Landline:(301) 405-5381 (5391)
Mobile:   (202) 415-5626
Fax:        (301) 314-9482
Email:     nigam@umd.edu

The Laboratory for Experimental Hydroclimate Prediction seeks to develop subseasonal-to-seasonal forecasts of regional variations in precipitation, surface air temperature, and soil moisture using influential climate system components with large thermal inertia as predictors.

A distinctive feature of the laboratory's prediction strategy is its statistical approach, rooted in innovative spatiotemporal analysis of the observational record. The deployed strategy is complementary to the commonly pursued dynamical prediction paradigm where similar influences find forecast expression from initialized integrations of the atmospheric and oceanic general circulation models. The skill of statistical forecasts provides an important evaluative benchmark for dynamical forecasting. It is hoped that statistical forecasts generated by the laboratory will be more skillful than previous ones, upping the ante for dynamical forecasting of regional hydroclimate variations.

Upper ocean temperatures, in particular, meet the criterion of an influential climate system component with large thermal inertia but reliable long-term observations are available mostly at the surface.
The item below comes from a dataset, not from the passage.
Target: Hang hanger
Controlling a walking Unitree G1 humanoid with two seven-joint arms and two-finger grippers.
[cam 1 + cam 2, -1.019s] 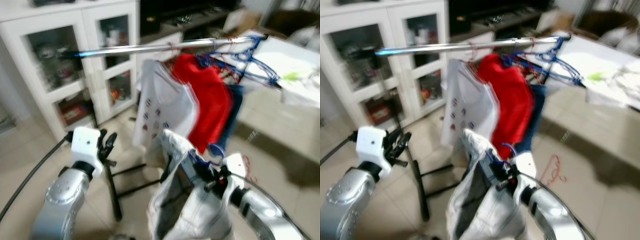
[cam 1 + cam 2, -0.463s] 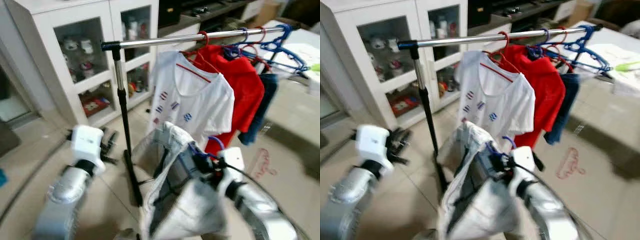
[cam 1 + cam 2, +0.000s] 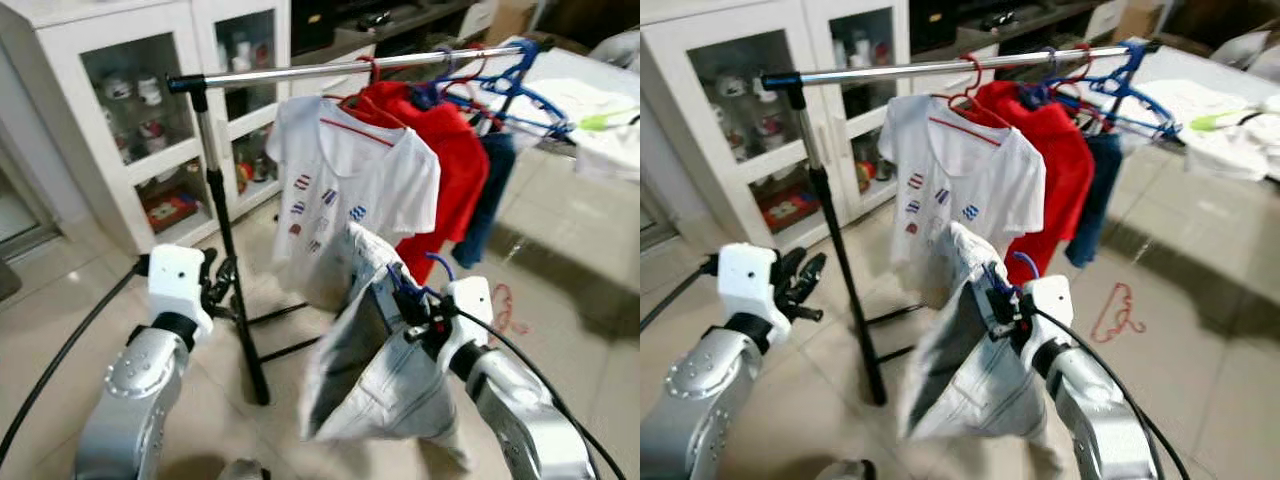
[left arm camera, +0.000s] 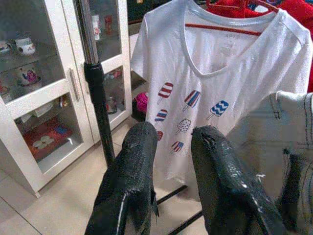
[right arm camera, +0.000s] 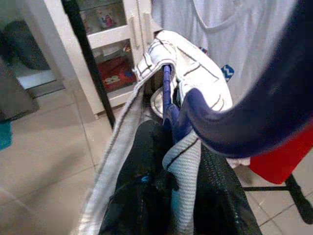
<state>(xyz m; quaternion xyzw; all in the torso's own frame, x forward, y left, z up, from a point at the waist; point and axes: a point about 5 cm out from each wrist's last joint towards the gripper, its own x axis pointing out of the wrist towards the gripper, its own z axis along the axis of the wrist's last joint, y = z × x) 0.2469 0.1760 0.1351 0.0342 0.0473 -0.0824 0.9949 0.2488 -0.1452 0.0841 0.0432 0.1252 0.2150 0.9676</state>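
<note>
Nearest the robot, the right gripper [image 3: 418,312] is raised in front of its chest, its two black fingers pinched on the blue hanger [image 5: 167,100] that carries a pale grey-white garment [image 3: 375,385]. The hanger's hook [image 3: 436,266] curls upward behind the gripper, while its long axis runs roughly away from the robot toward the rack, so the garment drapes down edge-on, well below the rail. The left gripper [image 4: 172,161] is lifted at the robot's left, holding nothing, its fingers [image 4: 134,171] spread with a gap between them, close beside the rack's black upright pole [image 3: 228,260].

Beyond them, the silver rail [image 3: 350,65] runs across the scene. A white T-shirt [image 3: 350,195] printed with ice lollies hangs on a red hanger [image 3: 365,95] nearest the pole, directly behind the held garment. Next along hang a red shirt [image 3: 450,160], a dark blue garment [image 3: 490,195], and several empty blue hangers [image 3: 520,85] crowding the far end. A red hanger [image 3: 1117,312] lies on the tiled floor [image 3: 60,290] to the right. Farthest back stands a white glass-door cabinet [image 3: 130,110].
</note>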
The influence of sea surface temperature (SST) on regional and faraway hydroclimate is efficiently mined in this prediction effort.
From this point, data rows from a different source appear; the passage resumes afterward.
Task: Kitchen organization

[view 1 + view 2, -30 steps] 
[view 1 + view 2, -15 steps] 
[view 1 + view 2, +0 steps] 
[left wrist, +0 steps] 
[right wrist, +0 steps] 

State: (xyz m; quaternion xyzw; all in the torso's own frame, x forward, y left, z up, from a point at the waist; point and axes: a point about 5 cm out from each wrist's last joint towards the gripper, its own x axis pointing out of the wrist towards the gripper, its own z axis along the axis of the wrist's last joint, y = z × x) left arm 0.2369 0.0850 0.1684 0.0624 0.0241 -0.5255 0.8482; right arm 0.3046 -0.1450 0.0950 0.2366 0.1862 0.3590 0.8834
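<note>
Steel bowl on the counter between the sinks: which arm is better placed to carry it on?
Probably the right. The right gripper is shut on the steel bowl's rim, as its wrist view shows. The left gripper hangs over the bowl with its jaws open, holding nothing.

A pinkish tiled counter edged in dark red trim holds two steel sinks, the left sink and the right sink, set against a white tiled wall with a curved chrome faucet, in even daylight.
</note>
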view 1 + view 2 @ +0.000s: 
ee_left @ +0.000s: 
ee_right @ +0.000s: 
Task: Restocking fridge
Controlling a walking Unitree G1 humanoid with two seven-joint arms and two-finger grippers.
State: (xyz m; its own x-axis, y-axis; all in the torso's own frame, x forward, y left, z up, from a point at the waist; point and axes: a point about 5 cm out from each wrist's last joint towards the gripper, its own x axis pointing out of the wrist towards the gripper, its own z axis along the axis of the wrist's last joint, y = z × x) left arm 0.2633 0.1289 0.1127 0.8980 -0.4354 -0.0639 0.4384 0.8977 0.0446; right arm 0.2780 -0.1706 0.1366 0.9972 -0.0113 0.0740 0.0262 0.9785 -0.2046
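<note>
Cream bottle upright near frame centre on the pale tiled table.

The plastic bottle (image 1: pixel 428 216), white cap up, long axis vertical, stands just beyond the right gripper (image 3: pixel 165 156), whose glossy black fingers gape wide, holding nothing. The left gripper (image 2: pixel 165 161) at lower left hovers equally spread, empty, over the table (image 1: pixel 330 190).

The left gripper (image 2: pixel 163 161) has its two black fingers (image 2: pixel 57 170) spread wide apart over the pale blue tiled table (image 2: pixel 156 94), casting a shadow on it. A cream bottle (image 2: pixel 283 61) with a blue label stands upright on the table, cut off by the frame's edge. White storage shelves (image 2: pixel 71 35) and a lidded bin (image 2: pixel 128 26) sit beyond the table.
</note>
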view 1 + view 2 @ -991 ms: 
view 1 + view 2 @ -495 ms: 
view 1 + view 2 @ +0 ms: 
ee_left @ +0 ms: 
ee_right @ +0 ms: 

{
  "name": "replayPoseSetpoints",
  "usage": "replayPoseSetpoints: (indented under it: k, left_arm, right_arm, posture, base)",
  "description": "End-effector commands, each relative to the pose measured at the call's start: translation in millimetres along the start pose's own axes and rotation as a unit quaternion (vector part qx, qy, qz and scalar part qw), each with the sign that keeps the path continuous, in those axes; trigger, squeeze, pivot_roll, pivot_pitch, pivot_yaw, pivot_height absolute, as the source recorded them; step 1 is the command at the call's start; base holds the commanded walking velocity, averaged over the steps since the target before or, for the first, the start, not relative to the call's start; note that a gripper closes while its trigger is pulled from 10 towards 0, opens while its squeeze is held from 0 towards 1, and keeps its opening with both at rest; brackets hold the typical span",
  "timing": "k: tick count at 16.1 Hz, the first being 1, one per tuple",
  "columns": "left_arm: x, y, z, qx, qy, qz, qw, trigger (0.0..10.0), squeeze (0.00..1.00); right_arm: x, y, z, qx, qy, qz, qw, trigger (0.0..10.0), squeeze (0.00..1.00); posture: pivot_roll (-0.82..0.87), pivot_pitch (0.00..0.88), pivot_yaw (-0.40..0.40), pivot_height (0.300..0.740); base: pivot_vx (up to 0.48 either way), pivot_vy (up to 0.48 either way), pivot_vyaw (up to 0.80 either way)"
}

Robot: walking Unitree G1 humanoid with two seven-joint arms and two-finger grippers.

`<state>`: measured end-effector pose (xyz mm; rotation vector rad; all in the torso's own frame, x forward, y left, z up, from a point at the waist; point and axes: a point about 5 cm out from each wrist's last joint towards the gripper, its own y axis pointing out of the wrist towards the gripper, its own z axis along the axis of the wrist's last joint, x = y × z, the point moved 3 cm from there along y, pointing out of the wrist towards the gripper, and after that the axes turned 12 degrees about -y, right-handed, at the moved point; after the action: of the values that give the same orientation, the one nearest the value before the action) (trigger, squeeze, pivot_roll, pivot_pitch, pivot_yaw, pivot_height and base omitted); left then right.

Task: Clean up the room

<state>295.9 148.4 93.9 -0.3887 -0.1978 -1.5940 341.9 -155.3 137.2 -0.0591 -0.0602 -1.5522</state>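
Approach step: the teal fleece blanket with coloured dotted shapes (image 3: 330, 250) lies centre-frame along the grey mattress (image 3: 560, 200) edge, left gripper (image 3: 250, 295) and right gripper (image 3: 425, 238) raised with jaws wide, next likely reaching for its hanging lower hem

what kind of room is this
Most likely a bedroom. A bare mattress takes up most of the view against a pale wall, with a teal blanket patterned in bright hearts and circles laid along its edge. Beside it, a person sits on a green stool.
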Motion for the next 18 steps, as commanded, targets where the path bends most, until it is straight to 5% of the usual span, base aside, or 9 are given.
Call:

South Asian Summer Monsoon Rainfall Forecasts


Enabling SST Analysis: Seasonal SST anomalies in the global domain were analyzed in the 20th-century using the Extended Empirical Orthogonal Function (EEOF) technique, following Guan and Nigam (2008). The Hadley Centre Sea Ice and Sea Surface Temperature data (HadISST 1.1; Rayner et al. 2003) was analyzed. The physicality of the extracted variability modes was assessed using marine productivity and observational analog counts. The North Pacific and Bering Sea recruitment records obtained from Hare and Mantua (2000) and the International Pacific Halibut Commission were used to assess the physicality of the decadal modes in the Pacific. The optimal sampling window-width and number of rotated modes was determined from sensitivity analysis reported in Sengupta (2019) and Nigam et al. (2020). The EEOF technique yields, among others, the nonstationary Secular Trend, Pacific and Atlantic decadal variability modes, and ENSO, all without any advance filtering (and potential aliasing) of the SST record. The Indian Ocean Dipole does not emerge as an independent mode, consistent with Zhao and Nigam (2015).

Statistical Forecast of Summer Monsoon Rainfall: The summer monsoon rainfall forecast is developed from the spatiotemporal structure of the antecedent (fall 2022-spring 2023) SST anomalies. The anomalies were projected on the SST loading vectors, generating the SST principal components (PC) for winter 2022/2023. The obtained SST PCs were multiplied by their lagged seasonal rainfall regressions, generating the summer monsoon rainfall forecast; here, summer is defined as the June-September (J,J,A,S) period. The modeling strategy is similar to that deployed in drought reconstruction (Nigam et al. 2011). The final 2023 JJAS monsoon forecast (referred as version 2a), generated from regressions of the GPCC (ver.2022) precipitation, is shown in the following figure.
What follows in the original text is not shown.